Gonadotropin-Secreting Pituitary Adenomas
The
gonadotropin-secreting pituitary adenomas usually produce FSH and/or LH. One
recent problem in diagnosis has been the sensitivity of the radioimmunoassay
for FSH and LH, Other problems involve the high serum concentration of
gonadotropins normally observed in menopause. Since these tumors have few
systemic effects, they rarely are diagnosed until headache and loss of
vision have been reported.
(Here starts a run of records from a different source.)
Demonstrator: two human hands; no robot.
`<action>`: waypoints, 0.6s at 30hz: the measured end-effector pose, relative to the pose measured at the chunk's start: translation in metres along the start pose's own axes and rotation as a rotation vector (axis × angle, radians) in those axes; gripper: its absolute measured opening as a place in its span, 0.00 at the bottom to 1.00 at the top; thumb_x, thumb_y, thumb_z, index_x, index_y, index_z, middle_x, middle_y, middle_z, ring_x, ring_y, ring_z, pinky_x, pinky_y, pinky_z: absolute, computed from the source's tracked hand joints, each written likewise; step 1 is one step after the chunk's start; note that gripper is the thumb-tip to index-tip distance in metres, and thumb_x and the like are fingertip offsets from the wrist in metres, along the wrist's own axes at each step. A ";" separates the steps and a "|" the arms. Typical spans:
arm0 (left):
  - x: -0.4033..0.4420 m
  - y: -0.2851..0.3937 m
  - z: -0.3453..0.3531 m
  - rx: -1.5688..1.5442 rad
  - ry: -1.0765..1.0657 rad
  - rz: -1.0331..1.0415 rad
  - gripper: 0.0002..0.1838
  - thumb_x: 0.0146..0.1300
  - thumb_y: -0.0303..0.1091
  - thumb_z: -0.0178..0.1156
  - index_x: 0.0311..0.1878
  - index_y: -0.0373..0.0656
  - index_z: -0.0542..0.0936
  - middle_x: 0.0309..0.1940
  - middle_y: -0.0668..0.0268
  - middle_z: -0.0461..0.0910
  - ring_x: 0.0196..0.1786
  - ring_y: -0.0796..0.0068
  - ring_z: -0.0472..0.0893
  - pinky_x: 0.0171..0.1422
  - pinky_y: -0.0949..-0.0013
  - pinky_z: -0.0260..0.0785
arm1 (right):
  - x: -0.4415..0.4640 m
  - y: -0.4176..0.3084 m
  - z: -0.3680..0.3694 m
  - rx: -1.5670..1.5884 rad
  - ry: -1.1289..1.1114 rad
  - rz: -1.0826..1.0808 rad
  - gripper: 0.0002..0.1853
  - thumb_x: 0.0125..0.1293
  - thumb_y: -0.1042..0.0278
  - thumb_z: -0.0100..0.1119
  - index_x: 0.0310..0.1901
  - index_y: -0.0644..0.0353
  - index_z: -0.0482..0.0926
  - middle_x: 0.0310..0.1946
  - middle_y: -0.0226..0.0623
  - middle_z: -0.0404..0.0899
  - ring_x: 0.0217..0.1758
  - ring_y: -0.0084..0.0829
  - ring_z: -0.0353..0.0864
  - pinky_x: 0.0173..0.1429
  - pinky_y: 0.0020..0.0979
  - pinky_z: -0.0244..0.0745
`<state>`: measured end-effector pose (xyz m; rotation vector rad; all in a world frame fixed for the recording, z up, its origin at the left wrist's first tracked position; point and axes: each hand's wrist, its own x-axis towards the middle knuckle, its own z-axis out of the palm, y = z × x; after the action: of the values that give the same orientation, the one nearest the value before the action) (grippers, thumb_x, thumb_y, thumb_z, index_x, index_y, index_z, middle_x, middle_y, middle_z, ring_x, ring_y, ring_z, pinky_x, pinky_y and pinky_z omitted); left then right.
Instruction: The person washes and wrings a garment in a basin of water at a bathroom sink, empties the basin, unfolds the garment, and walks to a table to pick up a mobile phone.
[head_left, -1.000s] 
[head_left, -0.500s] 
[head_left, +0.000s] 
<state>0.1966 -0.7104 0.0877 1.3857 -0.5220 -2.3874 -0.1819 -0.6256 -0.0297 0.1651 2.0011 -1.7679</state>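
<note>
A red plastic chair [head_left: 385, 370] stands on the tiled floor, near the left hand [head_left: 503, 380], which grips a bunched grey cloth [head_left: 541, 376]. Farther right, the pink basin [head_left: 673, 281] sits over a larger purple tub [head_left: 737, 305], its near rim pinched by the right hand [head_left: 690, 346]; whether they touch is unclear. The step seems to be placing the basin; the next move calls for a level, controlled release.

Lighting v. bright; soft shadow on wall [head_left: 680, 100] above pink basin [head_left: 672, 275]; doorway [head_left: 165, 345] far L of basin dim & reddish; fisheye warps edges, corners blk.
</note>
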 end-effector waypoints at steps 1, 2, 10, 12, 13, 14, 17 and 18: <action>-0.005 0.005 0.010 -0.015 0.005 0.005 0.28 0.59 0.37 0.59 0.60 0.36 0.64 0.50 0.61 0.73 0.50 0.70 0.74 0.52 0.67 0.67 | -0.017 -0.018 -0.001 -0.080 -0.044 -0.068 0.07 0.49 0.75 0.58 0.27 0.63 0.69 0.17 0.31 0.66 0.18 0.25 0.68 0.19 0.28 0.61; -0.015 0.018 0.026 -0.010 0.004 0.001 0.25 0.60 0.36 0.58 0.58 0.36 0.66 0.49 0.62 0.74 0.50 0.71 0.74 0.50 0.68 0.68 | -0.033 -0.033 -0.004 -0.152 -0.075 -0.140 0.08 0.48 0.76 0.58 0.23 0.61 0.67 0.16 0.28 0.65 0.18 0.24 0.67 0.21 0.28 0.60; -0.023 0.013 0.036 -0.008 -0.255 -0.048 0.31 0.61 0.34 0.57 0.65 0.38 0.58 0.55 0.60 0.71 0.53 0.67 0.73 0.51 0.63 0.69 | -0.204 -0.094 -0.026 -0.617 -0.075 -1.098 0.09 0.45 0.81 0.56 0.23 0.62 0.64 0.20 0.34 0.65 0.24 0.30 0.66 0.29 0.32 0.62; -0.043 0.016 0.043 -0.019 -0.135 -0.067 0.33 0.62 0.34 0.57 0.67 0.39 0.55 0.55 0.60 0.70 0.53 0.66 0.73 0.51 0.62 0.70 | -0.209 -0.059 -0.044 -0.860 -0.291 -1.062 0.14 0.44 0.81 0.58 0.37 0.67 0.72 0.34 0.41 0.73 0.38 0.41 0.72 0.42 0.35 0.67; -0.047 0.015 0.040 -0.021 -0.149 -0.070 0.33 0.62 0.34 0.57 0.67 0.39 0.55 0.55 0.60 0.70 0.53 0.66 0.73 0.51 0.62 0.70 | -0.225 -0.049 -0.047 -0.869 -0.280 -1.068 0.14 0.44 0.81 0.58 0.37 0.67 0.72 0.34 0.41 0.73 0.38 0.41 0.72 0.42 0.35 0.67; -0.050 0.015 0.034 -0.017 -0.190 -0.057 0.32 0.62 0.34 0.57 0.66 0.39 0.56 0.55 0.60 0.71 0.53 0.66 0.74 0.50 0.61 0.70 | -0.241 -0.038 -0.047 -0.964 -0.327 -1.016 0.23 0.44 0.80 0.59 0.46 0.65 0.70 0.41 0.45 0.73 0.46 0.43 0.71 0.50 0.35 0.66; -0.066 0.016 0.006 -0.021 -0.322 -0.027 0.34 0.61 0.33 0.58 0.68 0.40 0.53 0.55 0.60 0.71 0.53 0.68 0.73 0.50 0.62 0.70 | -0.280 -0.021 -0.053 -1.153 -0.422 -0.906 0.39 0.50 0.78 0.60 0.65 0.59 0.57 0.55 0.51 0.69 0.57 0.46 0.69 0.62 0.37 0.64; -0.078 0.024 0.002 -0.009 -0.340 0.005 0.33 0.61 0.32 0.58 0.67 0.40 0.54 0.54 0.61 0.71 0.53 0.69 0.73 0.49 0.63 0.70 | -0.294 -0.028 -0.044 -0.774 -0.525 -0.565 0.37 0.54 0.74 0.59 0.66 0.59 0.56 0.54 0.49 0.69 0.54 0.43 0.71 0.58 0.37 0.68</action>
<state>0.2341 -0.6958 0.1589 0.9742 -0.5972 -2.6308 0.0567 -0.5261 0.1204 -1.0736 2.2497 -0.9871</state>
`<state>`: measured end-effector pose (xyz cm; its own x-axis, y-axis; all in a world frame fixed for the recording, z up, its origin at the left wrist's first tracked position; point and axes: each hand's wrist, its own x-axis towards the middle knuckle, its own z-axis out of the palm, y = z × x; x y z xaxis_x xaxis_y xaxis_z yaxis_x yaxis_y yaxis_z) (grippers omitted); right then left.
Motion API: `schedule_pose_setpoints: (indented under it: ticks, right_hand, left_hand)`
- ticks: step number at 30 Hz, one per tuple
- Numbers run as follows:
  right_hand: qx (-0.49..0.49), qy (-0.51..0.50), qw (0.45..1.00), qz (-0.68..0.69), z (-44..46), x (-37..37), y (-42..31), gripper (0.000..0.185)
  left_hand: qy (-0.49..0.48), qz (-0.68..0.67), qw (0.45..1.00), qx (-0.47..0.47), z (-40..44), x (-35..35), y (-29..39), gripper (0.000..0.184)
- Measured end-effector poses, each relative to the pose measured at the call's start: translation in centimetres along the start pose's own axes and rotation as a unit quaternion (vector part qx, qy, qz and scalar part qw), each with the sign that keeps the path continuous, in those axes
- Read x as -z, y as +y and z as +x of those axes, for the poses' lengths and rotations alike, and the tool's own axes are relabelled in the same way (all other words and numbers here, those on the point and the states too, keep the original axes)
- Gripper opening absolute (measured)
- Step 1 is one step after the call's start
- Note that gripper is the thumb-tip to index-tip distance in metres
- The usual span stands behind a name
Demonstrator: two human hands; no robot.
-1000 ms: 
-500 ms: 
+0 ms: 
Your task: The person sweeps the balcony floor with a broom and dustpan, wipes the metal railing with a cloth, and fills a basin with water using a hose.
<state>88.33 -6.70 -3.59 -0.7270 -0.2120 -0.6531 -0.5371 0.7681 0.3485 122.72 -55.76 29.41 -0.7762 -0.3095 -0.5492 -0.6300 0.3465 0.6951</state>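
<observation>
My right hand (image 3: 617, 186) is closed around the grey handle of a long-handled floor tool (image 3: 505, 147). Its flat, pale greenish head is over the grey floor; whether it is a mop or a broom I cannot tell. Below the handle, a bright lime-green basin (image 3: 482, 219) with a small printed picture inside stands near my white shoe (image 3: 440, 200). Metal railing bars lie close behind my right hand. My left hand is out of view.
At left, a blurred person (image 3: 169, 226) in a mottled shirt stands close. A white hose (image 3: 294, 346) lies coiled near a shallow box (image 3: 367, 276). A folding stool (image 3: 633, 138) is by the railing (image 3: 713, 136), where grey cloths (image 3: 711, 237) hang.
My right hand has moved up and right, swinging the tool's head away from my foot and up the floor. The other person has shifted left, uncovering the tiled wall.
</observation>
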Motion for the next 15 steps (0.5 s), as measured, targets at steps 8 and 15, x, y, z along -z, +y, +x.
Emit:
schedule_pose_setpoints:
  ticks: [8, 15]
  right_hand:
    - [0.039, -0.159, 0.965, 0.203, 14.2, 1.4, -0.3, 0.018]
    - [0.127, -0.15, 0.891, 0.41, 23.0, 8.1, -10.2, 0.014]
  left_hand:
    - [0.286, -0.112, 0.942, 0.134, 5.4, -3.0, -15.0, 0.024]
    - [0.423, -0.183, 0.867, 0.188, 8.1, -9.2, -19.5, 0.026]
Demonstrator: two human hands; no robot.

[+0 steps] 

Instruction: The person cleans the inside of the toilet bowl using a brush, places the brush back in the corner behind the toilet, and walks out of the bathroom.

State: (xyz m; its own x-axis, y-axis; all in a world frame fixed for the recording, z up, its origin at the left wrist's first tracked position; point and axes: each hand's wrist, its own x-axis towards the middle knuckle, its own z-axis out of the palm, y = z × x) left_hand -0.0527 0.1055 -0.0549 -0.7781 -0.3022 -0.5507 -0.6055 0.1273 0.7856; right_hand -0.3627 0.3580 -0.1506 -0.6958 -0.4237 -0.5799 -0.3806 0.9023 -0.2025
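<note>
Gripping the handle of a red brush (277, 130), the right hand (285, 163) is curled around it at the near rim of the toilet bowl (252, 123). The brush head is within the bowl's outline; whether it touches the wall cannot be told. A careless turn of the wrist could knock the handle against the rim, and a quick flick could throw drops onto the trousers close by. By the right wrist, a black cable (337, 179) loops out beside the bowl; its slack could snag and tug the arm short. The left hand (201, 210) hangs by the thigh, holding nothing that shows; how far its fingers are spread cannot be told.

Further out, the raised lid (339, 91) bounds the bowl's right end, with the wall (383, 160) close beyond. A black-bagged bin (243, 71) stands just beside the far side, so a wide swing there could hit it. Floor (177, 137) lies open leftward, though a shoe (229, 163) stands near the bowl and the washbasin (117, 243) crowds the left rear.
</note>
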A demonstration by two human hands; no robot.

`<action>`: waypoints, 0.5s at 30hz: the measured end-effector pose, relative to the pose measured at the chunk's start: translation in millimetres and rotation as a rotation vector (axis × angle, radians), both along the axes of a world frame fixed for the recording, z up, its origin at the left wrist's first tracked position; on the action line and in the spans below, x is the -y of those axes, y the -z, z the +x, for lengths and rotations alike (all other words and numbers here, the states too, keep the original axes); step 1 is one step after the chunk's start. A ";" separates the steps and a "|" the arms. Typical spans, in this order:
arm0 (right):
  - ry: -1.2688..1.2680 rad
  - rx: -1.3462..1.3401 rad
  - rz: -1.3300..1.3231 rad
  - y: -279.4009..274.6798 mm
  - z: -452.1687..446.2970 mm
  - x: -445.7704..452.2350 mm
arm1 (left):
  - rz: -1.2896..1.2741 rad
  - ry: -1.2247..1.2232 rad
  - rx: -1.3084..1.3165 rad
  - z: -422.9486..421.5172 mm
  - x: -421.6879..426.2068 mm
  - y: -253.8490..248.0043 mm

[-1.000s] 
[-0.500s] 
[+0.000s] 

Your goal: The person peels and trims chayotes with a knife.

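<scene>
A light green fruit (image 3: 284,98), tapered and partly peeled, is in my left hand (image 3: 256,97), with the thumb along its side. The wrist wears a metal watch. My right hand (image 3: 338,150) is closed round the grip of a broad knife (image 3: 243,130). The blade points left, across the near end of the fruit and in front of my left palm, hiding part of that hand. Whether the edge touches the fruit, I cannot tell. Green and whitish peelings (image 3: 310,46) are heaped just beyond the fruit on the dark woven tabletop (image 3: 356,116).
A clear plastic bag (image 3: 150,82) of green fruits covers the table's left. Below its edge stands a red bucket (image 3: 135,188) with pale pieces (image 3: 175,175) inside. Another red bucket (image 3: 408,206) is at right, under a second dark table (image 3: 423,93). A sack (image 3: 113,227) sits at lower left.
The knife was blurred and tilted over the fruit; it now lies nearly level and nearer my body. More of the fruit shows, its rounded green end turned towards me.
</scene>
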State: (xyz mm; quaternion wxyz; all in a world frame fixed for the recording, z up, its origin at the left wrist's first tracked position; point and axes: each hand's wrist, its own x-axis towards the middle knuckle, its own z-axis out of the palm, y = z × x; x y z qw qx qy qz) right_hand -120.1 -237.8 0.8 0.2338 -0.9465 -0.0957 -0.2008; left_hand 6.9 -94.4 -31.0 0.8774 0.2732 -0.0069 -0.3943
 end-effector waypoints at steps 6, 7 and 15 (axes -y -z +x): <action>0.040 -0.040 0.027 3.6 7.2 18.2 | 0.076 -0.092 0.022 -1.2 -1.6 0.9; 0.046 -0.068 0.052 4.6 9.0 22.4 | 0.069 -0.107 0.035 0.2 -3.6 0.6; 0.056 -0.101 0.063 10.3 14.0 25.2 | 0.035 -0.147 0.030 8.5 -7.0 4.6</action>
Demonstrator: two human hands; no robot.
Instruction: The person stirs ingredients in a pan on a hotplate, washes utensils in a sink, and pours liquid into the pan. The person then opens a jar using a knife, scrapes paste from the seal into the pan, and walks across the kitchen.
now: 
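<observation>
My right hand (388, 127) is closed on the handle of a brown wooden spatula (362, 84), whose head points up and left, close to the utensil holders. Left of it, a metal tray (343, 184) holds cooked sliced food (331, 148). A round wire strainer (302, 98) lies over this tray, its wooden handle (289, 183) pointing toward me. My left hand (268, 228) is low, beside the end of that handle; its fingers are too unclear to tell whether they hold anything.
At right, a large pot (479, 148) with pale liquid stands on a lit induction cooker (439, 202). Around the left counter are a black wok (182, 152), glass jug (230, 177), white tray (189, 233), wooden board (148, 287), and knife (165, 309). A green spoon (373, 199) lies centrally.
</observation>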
Three types of tumour have been recorded:
LH-secreting, FSH-secreting, and FSH- and LH-secreting, Many difficulties
arise in making the diagnosis, as other factors such as testicular failure
may be the cause of elevated levels of FSH or LH. Thus, serum testosterone
concentrations must be obtained to verify the diagnosis.
Alpha
Subunit-Secreting Pituitary Adenomas
The
glycoprotein hormones are composed of alpha and beta subunits. The alpha
subunit is the same for all of these hormones. The beta subunit is unique to
each hormone and confers biological and immunologic specificity. Some
pituitary adenomas have been associated solely with the production of the
alpha subunit. This entity must be considered, especially in patients with
large, apparently non secreting tumors. The serum alpha-subunit level can
be measured directly by radioimmunoassay. For further confirmation, immunocytochemical staining of the tissue should be carried out to
demonstrate the presence of the alpha subunit alone in the secretory
granules. The importance of this test is that serum alphasubunit levels may
then be useful as a tumour marker to be followed postoperatively.